I don't know if this is a stupid question, but I'm going to ask anyway. When brining poultry do you always boil your brine? If you are using herbs and spices I believe you should so they release their oils or flavors. But if you are just using salt and sugar should you boil it? I've done Cornish Hens with spices, herbs, and apple juice so I boiled it and brought it down to below 40 degrees before I put the hens in to brine. But say I'm doing chicken and just put some sugar and salt in, do I need to boil it first or just make sure it all dissolves?

Thanks, Doug


----------



## SmokinAl

I don't boil it, I just heat it up a bit & the sugar & salt dissolves.


----------



## i is a moose

if plain, then I agree with Al. Shoot, I'll even use soy sauce and various syrups to avoid heat if I don't need to.


----------



## venture

No need to boil.  A little heat just helps dissolve things.

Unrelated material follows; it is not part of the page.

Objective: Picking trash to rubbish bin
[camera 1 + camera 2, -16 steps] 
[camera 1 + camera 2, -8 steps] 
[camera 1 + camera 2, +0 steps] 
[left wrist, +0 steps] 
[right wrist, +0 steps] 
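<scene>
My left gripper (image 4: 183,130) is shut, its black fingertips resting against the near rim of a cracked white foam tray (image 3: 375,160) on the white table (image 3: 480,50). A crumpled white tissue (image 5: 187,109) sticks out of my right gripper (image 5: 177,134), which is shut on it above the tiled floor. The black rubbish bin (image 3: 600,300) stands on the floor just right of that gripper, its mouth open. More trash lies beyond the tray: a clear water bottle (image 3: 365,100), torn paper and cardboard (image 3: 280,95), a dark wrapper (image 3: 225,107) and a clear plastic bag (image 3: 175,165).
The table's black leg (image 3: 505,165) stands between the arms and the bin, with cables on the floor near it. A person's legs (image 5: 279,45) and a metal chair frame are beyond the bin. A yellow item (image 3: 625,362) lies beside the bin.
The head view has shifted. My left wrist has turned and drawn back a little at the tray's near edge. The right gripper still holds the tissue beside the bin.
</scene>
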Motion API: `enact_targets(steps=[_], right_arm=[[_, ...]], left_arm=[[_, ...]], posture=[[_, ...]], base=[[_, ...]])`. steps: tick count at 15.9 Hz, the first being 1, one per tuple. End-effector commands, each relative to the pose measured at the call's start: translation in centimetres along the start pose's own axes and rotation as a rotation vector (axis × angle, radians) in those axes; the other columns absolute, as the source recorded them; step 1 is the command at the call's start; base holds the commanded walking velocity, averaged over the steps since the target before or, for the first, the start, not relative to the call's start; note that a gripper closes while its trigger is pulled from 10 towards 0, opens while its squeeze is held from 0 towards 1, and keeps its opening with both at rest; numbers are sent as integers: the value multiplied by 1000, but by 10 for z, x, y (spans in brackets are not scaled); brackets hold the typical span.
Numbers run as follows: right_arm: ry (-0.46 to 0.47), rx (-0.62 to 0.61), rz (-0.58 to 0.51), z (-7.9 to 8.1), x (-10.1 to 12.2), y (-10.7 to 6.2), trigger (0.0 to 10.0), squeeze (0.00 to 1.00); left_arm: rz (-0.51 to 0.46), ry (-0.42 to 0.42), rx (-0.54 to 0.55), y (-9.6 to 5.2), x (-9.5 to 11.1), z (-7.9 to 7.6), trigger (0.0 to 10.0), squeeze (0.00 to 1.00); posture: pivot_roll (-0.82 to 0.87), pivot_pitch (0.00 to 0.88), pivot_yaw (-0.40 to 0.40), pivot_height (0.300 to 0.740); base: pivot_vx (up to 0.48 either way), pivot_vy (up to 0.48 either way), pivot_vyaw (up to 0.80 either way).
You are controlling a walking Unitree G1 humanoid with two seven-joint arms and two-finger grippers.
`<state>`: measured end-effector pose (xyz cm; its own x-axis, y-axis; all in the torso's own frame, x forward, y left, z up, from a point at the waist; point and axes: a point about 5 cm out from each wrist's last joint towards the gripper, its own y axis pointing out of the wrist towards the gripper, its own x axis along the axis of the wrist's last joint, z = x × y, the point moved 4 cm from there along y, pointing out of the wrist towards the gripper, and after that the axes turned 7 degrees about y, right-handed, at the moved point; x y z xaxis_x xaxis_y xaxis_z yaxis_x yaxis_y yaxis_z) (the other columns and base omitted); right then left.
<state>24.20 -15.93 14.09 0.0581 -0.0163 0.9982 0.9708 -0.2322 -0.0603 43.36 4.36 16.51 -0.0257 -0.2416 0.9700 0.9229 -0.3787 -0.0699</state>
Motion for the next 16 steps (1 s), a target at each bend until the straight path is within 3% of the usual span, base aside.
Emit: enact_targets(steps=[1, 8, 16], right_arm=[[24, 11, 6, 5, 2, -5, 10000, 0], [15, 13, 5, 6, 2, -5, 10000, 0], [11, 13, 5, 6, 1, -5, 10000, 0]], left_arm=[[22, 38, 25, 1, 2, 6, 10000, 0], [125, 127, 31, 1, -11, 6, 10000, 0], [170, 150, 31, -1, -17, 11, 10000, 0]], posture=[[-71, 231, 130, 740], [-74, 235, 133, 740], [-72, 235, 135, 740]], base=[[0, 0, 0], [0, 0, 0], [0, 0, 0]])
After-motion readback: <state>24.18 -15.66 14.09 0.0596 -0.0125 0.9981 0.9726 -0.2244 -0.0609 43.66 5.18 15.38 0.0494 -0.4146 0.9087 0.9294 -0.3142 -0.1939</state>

Good luck and good smoking!


----------



## distre

Thanks for the replies. I've just seen so many recipes where some say boil and some don't, that I was wondering if you had to boil it for a reason other than to dissolve everything.


----------



## Bearcarver

distre said:


> Thanks for the replies. I've just seen so many recipes where some say boil and some don't, that I was wondering if you had to boil it for a reason other than to dissolve everything.


I think a lot of the recipes that tell you to boil stuff are worried about people who don't have clean pure water.

Most people with private wells don't get their water tested often enough. Could easily be some coliform bacteria in it.

Many that include injections want it boiled, because of putting bacteria into the center.

Some recipes go as far as to tell you to use bottled water because of that.

I don't know why they think their bottled water is cleaner than mine.

Bear


----------



## distre

Thanks Bear,

        That is a good reason to boil it. I never thought about the problems with well water. But that helps me understand the reason for boiling.


----------



## sqwib

Bearcarver said:


> I think a lot of the recipes that tell you to boil stuff are worried about people who don't have clean pure water.
> 
> Most people with private wells don't get their water tested often enough. Could easily be some coliform bacteria in it.
> 
> Many that include injections want it boiled, because of putting bacteria into the center.
> 
> Some recipes go as far as to tell you to use bottled water because of that.
> 
> I don't know why they think their bottled water is cleaner than mine.
> 
> Bear




True,and  a lot of brine recipes I see, call for Chlorine Free water.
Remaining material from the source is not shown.